Explosion à Beyrouth : le pouvoir jette le doute
I« l est possible que cela ait été causé par la négligence ou par une action extérieure, avec un missile ou une bombe » : à rebours de tout le discours officiel jusqu’ici, le président libanais Michel Aoun a estimé hier que la gigantesque explosion au port de Beyrouth pourrait avoir été causée par une intervention extérieure. Les autorités affirmaient en choeur jusqu’à présent qu’un incendie dans un dépôt de 2 700 tonnes de nitrate d’ammonium en était à l’origine. Cette substance chimique dangereuse était stockée depuis six ans dans un entrepôt du port « sans mesures de précaution », de l’aveu même du Premier ministre.
Par ailleurs, Michel Aoun -- à la tête d’un pouvoir conspué par une grande partie de l’opinion publique -- a rejeté hier les appels à l’ouverture d’une enquête internationale, car elle « diluerait la vérité », selon lui. Emmanuel Macron avait réclamé une telle enquête lors d’un déplacement jeudi à Beyrouth et a appelé les dirigeants libanais à opérer un « profond changement ». Sur ce dernier point, le président libanais a jugé hier nécessaire de revoir un régime politique «paralysé » car « basé sur le consensus ».
Le Hezbollah nie toute responsabilité
Cette déflagration d’une puissance inouïe, la plus dévastatrice jamais survenue au Liban, a attisé la colère d’une population mobilisée contre les dirigeants du pays depuis l’automne 2019.
Jeudi soir, les forces de l’ordre ont utilisé des gaz lacrymogènes dans le centreville pour disperser des dizaines de manifestants décriant l’incompétence et la corruption des autorités.

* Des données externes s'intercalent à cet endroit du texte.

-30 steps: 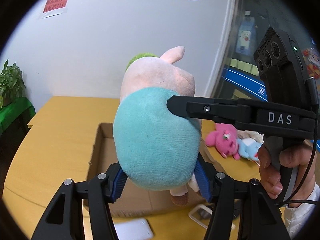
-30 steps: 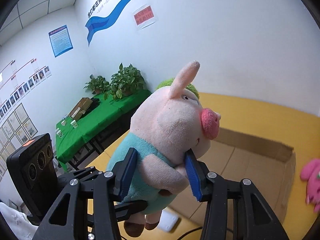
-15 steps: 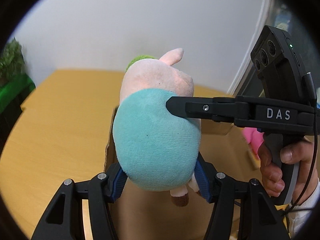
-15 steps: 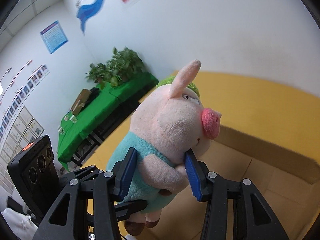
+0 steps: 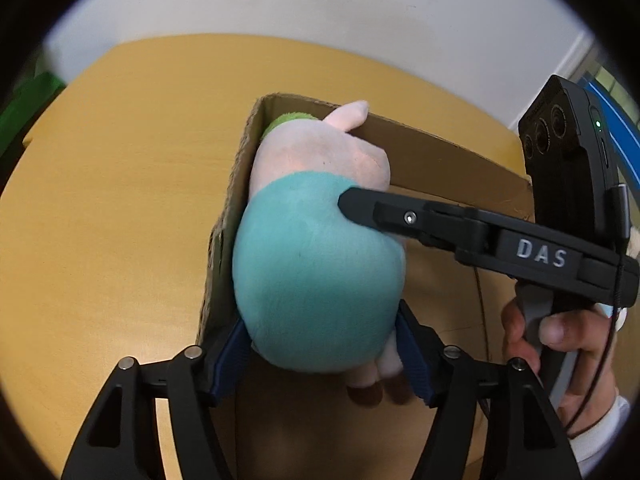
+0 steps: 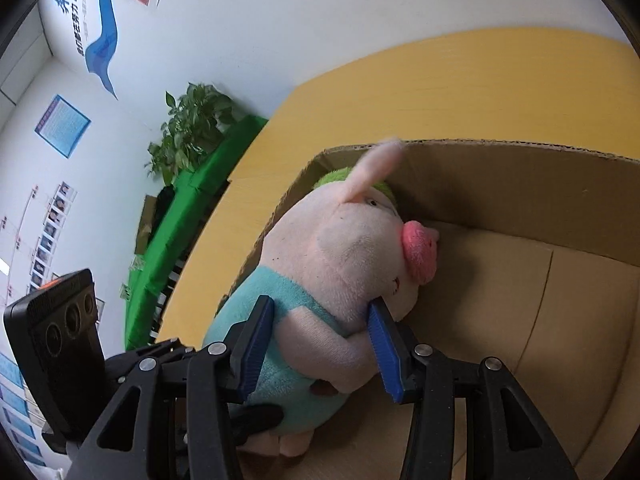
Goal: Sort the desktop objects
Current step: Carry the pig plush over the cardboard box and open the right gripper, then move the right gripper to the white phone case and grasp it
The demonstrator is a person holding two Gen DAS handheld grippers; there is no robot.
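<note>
The cardboard box (image 6: 520, 196) wall rises just ahead of the right gripper (image 6: 320, 344); the plush pig (image 6: 344, 264) fills the corner; bare box floor lies open to its right; the left gripper (image 5: 320, 356) crowds the left wall.

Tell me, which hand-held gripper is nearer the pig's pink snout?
Right. The right hand-held gripper clamps the plush pig at arm and chin, just below the snout; the left hand-held gripper clamps its teal lower body.
</note>
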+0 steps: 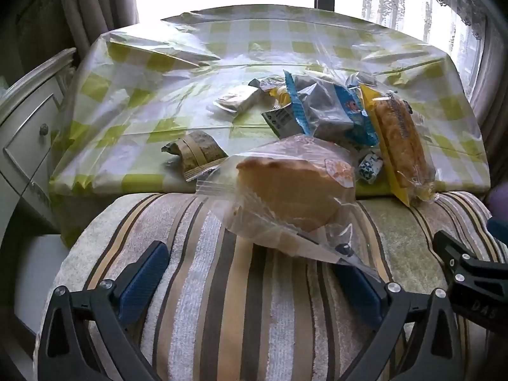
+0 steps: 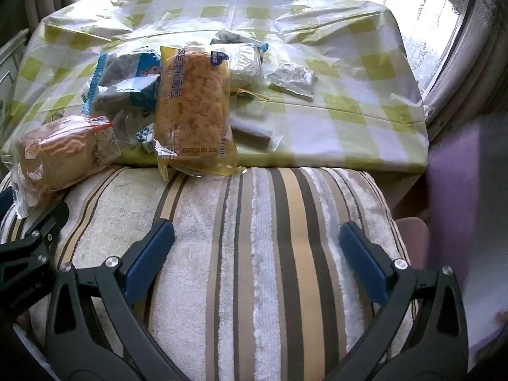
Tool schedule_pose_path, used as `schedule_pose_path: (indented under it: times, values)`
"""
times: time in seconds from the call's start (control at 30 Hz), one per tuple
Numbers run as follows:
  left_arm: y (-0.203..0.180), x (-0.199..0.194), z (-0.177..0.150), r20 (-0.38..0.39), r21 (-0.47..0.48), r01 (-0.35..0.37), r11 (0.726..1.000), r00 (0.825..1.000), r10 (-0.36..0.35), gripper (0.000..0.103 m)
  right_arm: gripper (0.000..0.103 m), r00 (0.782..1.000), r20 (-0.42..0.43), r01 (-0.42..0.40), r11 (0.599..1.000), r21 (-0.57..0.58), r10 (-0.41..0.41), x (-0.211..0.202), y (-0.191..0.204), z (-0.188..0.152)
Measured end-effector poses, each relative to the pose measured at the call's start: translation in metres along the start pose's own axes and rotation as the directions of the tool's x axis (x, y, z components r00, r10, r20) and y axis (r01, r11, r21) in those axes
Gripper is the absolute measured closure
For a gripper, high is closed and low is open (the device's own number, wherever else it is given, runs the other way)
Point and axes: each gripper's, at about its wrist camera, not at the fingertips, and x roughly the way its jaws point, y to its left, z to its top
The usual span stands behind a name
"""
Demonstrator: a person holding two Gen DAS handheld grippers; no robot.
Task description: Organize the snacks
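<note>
Snacks (image 2: 190,104) lie heaped on the checked tablecloth (image 2: 349,117), the clear-bagged bread (image 1: 292,190) overhanging its near edge onto the striped cushion (image 2: 254,254). Both the left gripper (image 1: 250,276) and right gripper (image 2: 257,247) gape fully, empty. Best to close on the bread's body, not its loose film. No box or basket shows.

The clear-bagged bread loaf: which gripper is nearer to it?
Left. The loaf lies just ahead of the left gripper; the right gripper sits off to its side.
</note>
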Motion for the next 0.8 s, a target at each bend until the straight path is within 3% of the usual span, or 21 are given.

Et des appels circulaient hier sur les réseaux sociaux pour une manifestation anti-gouvernementale aujourd’hui.
Selon le dernier bilan, l’explosion a fait au moins 154 morts, plus de 5 000 blessés, des dizaines de disparus et des centaines de milliers de sans-abri. Emmanuel Macron a annoncé l’organisation « dans les tout prochains jours » d’une conférence d’aide humanitaire d’urgence pour le Liban, qui était déjà en plein naufrage économique depuis de longs mois. La Commission européenne compte y participer, et l’Union européenne a déjà débloqué 33 millions d’euros.
Par ailleurs, Hassan Nasrallah, chef du mouvement libanais du Hezbollah, a « nié catégoriquement » dans une allocution télévisée hier que son organisation possédait un « entrepôt d’armes » dans le port de Beyrouth : « Ni entrepôt d’armes, ni entrepôt de missiles [...] ni une bombe, ni une balle, ni nitrate » d’ammonium, a-t-il martelé. Des affirmations en ce sens ont circulé dans certains médias et sur les réseaux sociaux.